Parecieron transcurrir siglos antes de que alguien se moviera; en realidad apenas fueron segundos. El inspector, revólver en mano, salió corriendo por la escalera, con Nigel, Fen y sir Richard pisándole los talones. El vestíbulo estaba vacío, pero entraron en la sala a tiempo para ver a Robert trepando al escenario delante del telón. Se volvió al oírlos entrar y alzó la pistola. Un ruido ensordecedor pareció taladrar los tímpanos de Nigel. Robert soltó el revólver, y llevándose una mano a la pierna herida cayó doblado en dos como una muñeca rota. Mientras corrían hacia él vieron que aun en medio del espantoso dolor que debía de sentir tanteaba el suelo en busca de sus gafas, que yacían rotas poco más allá. Espectáculo grotesco, terriblemente patético.
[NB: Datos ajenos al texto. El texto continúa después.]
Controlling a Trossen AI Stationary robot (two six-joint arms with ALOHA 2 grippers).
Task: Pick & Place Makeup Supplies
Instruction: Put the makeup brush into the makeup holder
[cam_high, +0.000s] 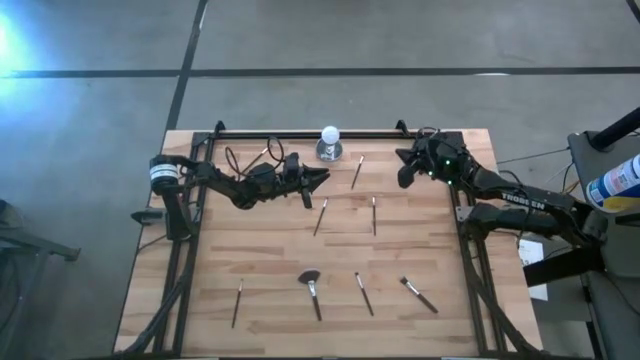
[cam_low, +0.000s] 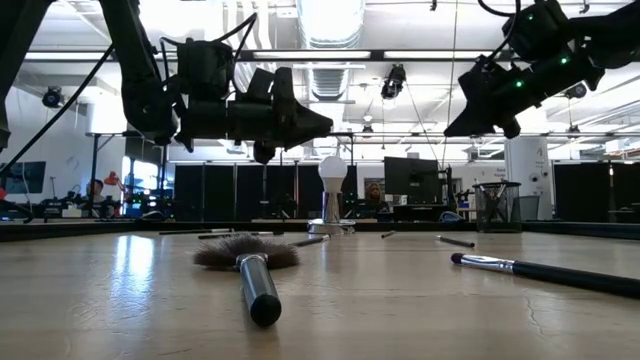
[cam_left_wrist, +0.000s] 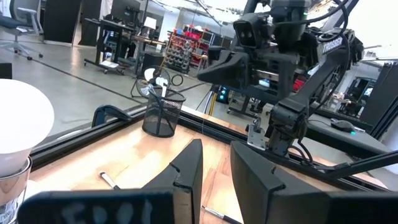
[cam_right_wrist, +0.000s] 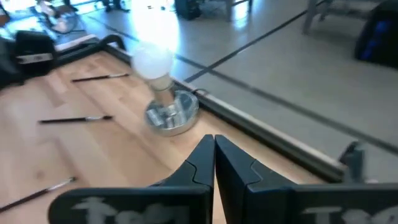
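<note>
Brushes (cam_high: 311, 292) lie scattered on desk (cam_high: 270, 260). Left tool (cam_high: 322, 178), slightly open, and right tool (cam_high: 402, 172), closed, hover empty at far side. Right arm reads "TROSSEN".

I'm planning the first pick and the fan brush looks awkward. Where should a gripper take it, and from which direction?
Probably the handle, from straight above. The fan brush lies flat on the table, fanned bristles toward the far edge, its slim dark handle pointing toward the near edge. Set the fingers across mid-handle, clear of the soft bristles. Nothing crowds it; neighbouring brushes lie apart.
</note>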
Pero también vieron otra cosa. Hubo un movimiento arriba, en la arcada del proscenio, y alzando la vista vieron que el telón de seguridad caía con la velocidad de una guillotina hacia el lugar donde yacía Robert, cegado y herido. No obstante saber que no llegaría a tiempo, Nigel echó a correr hacia la puerta que daba al escenario. Y mientras subía los escalones de dos en dos, con la sangre golpeándole en los oídos, oyó el estrépito escalofriante que pareció sacudir al edificio hasta los cimientos. De un salto llegó a la galería de electricistas, e hizo girar la llave. El telón subió nuevamente, mientras los demás cruzaban el foso de la orquesta en dirección a la figura tendida, inmóvil.